_REQUIRED ACTION_
Please copy the listing below in its entirety, without alteration.

_SUPPLIED MATERIAL_

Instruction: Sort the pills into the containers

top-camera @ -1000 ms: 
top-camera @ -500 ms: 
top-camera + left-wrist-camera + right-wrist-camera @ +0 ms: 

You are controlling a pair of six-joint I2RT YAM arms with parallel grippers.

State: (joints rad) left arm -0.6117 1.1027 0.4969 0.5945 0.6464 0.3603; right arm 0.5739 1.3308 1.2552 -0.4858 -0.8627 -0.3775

_RESPONSE_
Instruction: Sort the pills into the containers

top-camera @ -1000 ms: 
top-camera @ -500 ms: 
top-camera + left-wrist-camera + right-wrist-camera @ +0 ms: 

You are controlling a pair of six-joint I2RT YAM arms with parallel grippers.

State: (joints rad) left arm -0.6117 1.1027 0.4969 0.5945 0.6464 0.3603; right arm 0.5739 1.3308 1.2552 -0.4858 -0.8627 -0.3775

The exercise ends with this answer.